構内から出た車列は、私たちの前で左に折れました。道の向こう側を右に進んでいきます。その時アーっとどよめきが起こりました。陛下がこちらを向いて手を振っているのです。テレビでよく見る光景ですが、実際にそこに出くわすのは意外な感じでした。
私たちは、信号待ちをしている大衆で、万歳をしたり拍手をしたり手を振っていたわけではありません。それに向かって手を振られたのは、日ごろからおっしゃっている、国民に寄り添う天皇、象徴としての天皇の務めを、果たされているのだと思いました。寒い日でした。手など振らず、窓を閉めて、居眠りをされていても、私たちは、天皇の車列を見たというだけで満足だったでしょう。
退位を希望される談話で、天皇としての務めが果たせなくなってきたからと話されました。おそらく周りの人は、公務を減らしてでも天皇でいてくださいとお願いしたのでしょうが、責任感の強い天皇はその進言を受け入れなかったのでしょう。
陛下に気付かれないように、公務の負担を減らすことはできなかったのでしょうか。例えば被災地のお見舞いです。被災者が床に座って両陛下をお迎えすると、両陛下は膝をついて、言葉をかけられます。感激的な場面です。しかし、被災者はなぜ床に座っているのでしょう。
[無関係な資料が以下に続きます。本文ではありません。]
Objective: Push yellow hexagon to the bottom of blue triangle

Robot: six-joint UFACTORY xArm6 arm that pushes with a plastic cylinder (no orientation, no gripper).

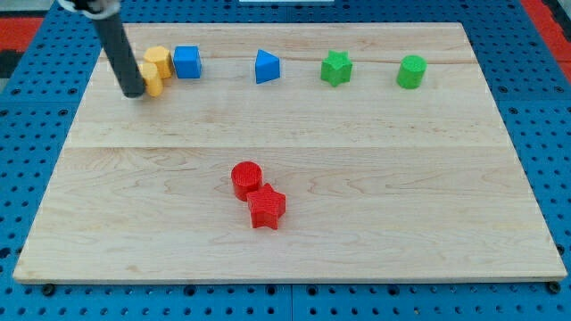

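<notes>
From where I stand the arm carries no pincer, only a dark rod whose tip sits against the view's left side of two yellow blocks at the bench's top-left; the yellow hexagon seems the upper one, touching the blue cube, with another yellow block just below it. It looks a small, light, stiff piece that should slide easily but may spin if nudged off-centre. The blue triangle lies rightward, past that cube; the green star, green cylinder, red cylinder and red star lie well apart.

no readable text, labels, numbers or signs
</notes>
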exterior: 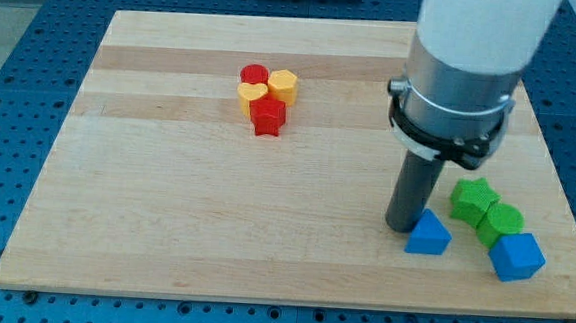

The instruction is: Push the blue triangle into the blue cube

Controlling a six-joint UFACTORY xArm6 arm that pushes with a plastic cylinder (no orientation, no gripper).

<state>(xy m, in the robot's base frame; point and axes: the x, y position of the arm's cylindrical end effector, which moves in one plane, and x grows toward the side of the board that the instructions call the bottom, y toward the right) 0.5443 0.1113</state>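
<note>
The arm's white upper body [486, 28] runs out past the view's top edge. The rod's tip [402, 227] meets the board just beside the blue triangle [429, 234], whose upper corner covers part of its lower end. In the red and yellow cluster [264, 97] the blocks overlap, so their exact shapes are hard to tell.

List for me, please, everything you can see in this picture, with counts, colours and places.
board: one, pale wood, filling most of the view.
blue triangle: one, blue, lower right of the board.
blue cube: one, blue, to the right of the triangle, apart from it.
green blocks: two, green, touching, just above the cube.
red blocks: two, red, upper middle cluster.
yellow blocks: two, yellow, same cluster.
perforated base: one, blue, around the board.
my tip: one, dark rod end, against the triangle's left side.
</note>
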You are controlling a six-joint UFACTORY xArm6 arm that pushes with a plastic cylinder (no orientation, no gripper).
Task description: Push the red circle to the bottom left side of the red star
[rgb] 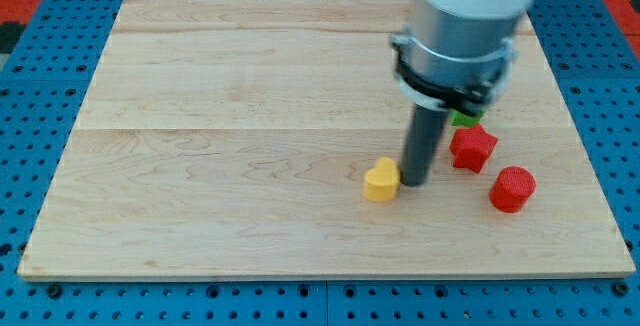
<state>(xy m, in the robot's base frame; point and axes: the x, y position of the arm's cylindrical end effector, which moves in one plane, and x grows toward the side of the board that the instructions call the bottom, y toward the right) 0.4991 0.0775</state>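
Sitting toward the table's right edge: my tip touching yellow heart, red star, red circle; green block mostly hidden.

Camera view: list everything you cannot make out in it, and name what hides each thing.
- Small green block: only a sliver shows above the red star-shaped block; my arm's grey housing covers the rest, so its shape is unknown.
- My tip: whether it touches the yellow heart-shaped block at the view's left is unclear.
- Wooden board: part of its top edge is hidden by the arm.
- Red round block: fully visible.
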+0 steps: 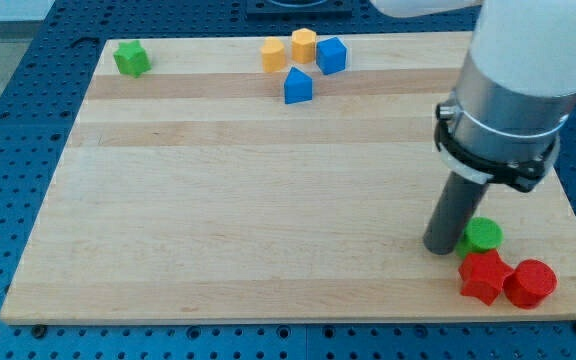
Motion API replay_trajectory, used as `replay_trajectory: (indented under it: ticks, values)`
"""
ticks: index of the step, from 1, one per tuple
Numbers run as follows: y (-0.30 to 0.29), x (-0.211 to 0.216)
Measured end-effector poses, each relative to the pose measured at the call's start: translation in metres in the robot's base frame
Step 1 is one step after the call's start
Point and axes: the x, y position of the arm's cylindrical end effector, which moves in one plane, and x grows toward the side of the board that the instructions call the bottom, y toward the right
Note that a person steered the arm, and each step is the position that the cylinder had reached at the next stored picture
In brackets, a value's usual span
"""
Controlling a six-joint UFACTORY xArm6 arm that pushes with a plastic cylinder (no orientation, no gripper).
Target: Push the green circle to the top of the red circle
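The green circle (484, 236) lies near the view's bottom right of the wooden board (218, 200). The red circle (530, 283) lies just below and to the right of it, by the board's bottom edge. A red star (484, 276) sits between them, directly below the green circle and touching the red circle's left side. My tip (440, 248) rests on the board right against the green circle's left side, slightly lower than it. The rod and arm body rise above it toward the view's top right.
A green star-like block (131, 58) sits at the top left. At the top centre are a yellow block (273, 55), a yellow hexagon (303, 45), a blue cube (331, 55) and a blue house-shaped block (297, 86).
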Motion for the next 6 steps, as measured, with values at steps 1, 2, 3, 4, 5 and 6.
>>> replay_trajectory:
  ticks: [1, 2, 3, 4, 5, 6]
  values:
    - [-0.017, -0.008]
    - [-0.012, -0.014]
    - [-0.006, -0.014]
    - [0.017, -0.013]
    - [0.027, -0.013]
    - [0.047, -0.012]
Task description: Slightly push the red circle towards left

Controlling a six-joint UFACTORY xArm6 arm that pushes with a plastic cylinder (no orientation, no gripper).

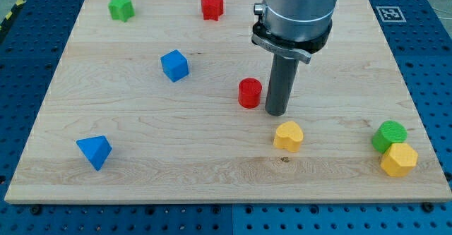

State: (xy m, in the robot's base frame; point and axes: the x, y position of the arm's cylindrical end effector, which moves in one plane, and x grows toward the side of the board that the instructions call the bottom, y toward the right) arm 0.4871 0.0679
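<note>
The red circle (249,93) is a short red cylinder near the middle of the wooden board (141,157). My tip (276,113) rests on the board just to the right of the red circle, a narrow gap apart or barely touching; I cannot tell which. The rod rises to the arm's grey body (296,13) at the view's top.
A yellow heart (289,135) lies just below my tip. A blue cube (174,65) and a blue triangle (94,152) lie to the left. A green block (121,8) and a red star (212,6) sit at the top. A green circle (389,135) and a yellow hexagon (399,159) sit at the bottom right.
</note>
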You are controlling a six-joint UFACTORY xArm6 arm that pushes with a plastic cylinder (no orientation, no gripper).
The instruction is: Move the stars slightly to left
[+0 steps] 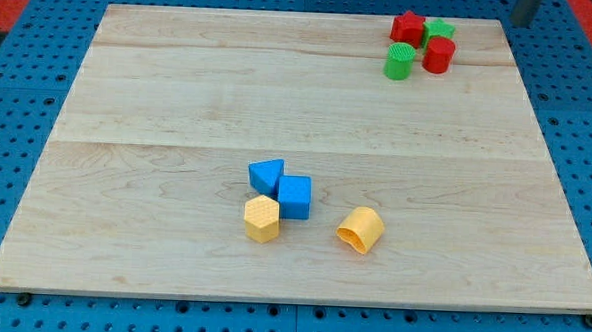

立ってお迎えすることは許されないのでしょうか。立ってお迎えすれば、陛下も跪かなくて済みます。老人にとって立ったり座ったりは、つらいものです。だいたい、陛下をお迎えした施設の職員は立ったままです。案内をしてきた知事や市長も立ったままです。彼らは、被災者より偉いのでしょうか。
これは肉体的負担ですが、事務的、精神的な負担も多々あったのではないでしょうか。京都駅で見た、盛んな出迎えや、大げさな警備も、あるいはご負担に感じられていたのかもしれません。
手を振る天皇を見て、次の天皇には、時々は、象徴天皇の務めを忘れて頂けたらなと感じました。